Gran Canaria, 5 maggio 2018

    Ho appena concluso un corso on line gratuito sulle `fake news` messo a disposizione dal Knight Center for Journalism in the Americas (Universita` del Texas), una fondazione statunitense che si occupa di promuovere eccellenze nel giornalismo, in particolare digitale. Il corso si intitola "Trust and Verification in the Age of Misinformation" (questo il link) ed e` tenuto da un `cacciatore` di fake news che si chiama Craig Silverman, che lavora per BuzzFeed News, sito di informazione americano che vende contenuti alle piattaforme. E` l`uomo del momento in  materia di `fact checking` e `debunking`, due attivita` che stanno andando per la maggiore negli ultimi tempi, soprattutto negli Stati Uniti.
    Le `fake news`, salite alla ribalta dell`attenzione con la presidenza Trump, sono al centro del dibattito sui media negli Usa oltre a essere una reale minaccia alla democrazia, come si e` visto nella campagna elettorale e anche recentemente con lo scandalo di Cambridge Analityca/Facebook.
    Quindi negli Stati Uniti se ne fa un gran parlare e si cerca anche di correre ai ripari creando nuove figure professionali, i `fact checkers` come Silverman, che passa le proprie giornate al desk a spulciare foto, video e website e a cercare i falsi account sui Facebook e Twitter.
    L`oggetto del corso era infatti di dare ai giornalisti degli strumenti (open source e perfettamente legali)  per controllare l`autenticita` di tutta la marea di informazioni che passano sullo schermo. Sono tools usati anche per fare investigazioni private. Si tratta di verificare l`identita` di nomi o indirizzi mail sul web, soprattutto Facebook o Twitter, vedere cosa e come postano, smascherare bot e algoritmi.  Tra i suggerimenti ci sono Inteltecnique.com, Peekyou, Webmii e altri dedicati a Twitter o Linkedin. Li ho provati, ma ho riscontrato grossi limiti, primo bisogna essere iscritti a Facebook e secondo sono efficaci per lo piu` per ricerche di gente che vive negli Usa.  Molti poi sono a pagamento, quindi e` gia` nato un businss intiorno alla fake news.
    Altri strumenti sono invece dedicati a controllare se foto o video sono stati truccati o manipolati. Per esempio una extension di Google Chrome, InVid, offre tutti i tools su una piattaforma per risalire all`originale di una foto o vedere dove o quando e` stata pubblicata .
   Una altra extension di Chrome, CrowdTangle, permette invece di vedere da chi e quante volte una pagina e` stata condivisa su Facebook.

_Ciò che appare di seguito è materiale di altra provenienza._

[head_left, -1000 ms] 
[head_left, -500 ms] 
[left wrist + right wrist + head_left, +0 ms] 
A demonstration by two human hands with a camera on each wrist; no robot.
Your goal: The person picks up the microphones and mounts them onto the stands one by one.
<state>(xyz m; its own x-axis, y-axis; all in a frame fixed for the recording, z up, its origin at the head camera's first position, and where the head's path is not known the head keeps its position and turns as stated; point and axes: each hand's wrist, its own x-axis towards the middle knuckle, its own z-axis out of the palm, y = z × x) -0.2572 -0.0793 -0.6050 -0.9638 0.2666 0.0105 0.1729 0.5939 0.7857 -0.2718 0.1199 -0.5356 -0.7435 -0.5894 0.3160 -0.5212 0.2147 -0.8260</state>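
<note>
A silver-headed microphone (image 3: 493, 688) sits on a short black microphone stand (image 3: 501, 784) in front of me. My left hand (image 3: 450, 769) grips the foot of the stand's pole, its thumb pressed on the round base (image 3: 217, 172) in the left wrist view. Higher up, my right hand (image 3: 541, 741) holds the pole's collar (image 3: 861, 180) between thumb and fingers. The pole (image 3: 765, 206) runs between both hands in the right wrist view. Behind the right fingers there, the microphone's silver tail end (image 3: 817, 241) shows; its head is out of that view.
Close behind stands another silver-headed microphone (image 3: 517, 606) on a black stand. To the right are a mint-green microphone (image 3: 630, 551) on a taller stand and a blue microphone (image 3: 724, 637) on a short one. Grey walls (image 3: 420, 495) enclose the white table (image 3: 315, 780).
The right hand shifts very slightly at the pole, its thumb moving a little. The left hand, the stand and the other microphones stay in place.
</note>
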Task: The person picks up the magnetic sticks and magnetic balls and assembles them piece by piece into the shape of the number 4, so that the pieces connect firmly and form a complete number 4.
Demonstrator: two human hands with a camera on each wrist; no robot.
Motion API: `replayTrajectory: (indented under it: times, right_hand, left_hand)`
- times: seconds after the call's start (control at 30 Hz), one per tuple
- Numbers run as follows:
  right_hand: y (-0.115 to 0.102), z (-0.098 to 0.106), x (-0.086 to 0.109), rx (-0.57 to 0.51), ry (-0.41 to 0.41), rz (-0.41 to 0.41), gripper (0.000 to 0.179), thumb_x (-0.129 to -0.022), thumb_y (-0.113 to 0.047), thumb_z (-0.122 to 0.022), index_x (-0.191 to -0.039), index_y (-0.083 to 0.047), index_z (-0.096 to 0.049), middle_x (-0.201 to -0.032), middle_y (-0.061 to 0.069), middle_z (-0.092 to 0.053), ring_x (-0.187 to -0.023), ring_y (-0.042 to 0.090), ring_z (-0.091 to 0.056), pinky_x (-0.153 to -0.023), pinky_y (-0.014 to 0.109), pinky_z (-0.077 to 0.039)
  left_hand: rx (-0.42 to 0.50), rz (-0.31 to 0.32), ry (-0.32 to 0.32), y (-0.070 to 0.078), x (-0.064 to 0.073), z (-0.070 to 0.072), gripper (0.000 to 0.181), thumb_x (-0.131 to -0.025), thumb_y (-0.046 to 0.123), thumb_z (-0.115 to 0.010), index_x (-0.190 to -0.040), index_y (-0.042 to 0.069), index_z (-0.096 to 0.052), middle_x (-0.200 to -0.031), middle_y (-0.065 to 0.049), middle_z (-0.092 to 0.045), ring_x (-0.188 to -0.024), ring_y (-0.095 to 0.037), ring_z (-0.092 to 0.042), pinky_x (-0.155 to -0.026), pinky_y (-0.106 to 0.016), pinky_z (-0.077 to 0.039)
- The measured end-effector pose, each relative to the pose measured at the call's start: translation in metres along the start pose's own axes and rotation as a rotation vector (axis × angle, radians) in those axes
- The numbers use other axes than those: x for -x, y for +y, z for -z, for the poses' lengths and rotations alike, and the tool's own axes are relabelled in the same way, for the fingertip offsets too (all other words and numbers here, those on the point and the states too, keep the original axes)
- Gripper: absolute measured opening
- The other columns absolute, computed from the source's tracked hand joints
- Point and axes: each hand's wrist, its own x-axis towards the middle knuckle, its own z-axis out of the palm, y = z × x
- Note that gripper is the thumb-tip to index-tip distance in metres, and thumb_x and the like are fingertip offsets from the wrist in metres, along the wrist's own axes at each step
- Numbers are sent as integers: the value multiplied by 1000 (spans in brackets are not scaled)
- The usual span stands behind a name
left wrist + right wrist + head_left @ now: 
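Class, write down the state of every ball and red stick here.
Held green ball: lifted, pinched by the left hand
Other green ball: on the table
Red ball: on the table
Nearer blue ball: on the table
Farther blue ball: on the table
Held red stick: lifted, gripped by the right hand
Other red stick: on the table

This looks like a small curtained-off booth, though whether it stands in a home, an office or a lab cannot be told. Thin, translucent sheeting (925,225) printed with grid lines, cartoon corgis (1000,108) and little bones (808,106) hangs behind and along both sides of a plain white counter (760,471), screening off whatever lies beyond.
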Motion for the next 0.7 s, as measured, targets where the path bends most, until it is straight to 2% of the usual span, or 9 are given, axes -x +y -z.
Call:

    Insomma il corso e` stato utilissimo perche` mi ha aperto gli occhi su una realta` che finora avevo solo osservato da lontano, come se non mi appartenesse.  In Italia poi non ci si pone manco il problema, i media italiani sono sempre piu` ripiegati su se stessi a causa della crisi e delle redazioni che sono sottodimensionate. Allo  Spiegel hanno una redazione di 70 `fact checkers` (leggi qui), noi non abbiamo manco piu` i correttori di bozze.
   Se e` stato utile per aggiornarmi su cosa succede nel mondo del giornalismo, d`altro canto mi sono speventata a pensare alle conseguenze di questo nuovo ruolo della stampa. Nel caos generale dei social media, fake news, propaganda politica, bot, hacker russi, ecc, c`e` piu` che mai bisogno di recuperare i `sani` valori del giornalismo e di riallacciare un rapporto di fiducia con i lettori che oggi vanno su Facebook a informarsi.
   Questo percorso di recupero della `funzione` giornalistica passa sostanzialmente attraverso il `fact cheking`.  Il giornalista e` oggi chiamato a `rovistare` dentro la melma del web e cercare di capire cosa e` vero e cosa e` `fake`.  Ecco un esempio di lavoro che Craig Silverman fa nella sua redazione (leggi qui)
   Un giornalista oggigiorno e` quindi colui che mette i bollini rossi o verde, falso o vero, su notizie che circolano sul web. Un lavoro immane tra l`altro data la vastita`di pagine c he ogni secondo vengono caricate in rete. Certo ci vuole qualcuno che mette ordine al caos e che - in teoria - sia qualificato a farlo (un giornalista appunto che ossrve un codice deontologico) , pero` se questo e` il futuro della professione sono molto perplessa e soprattutto non sono pronta a trasformarmi in una `fact checker`.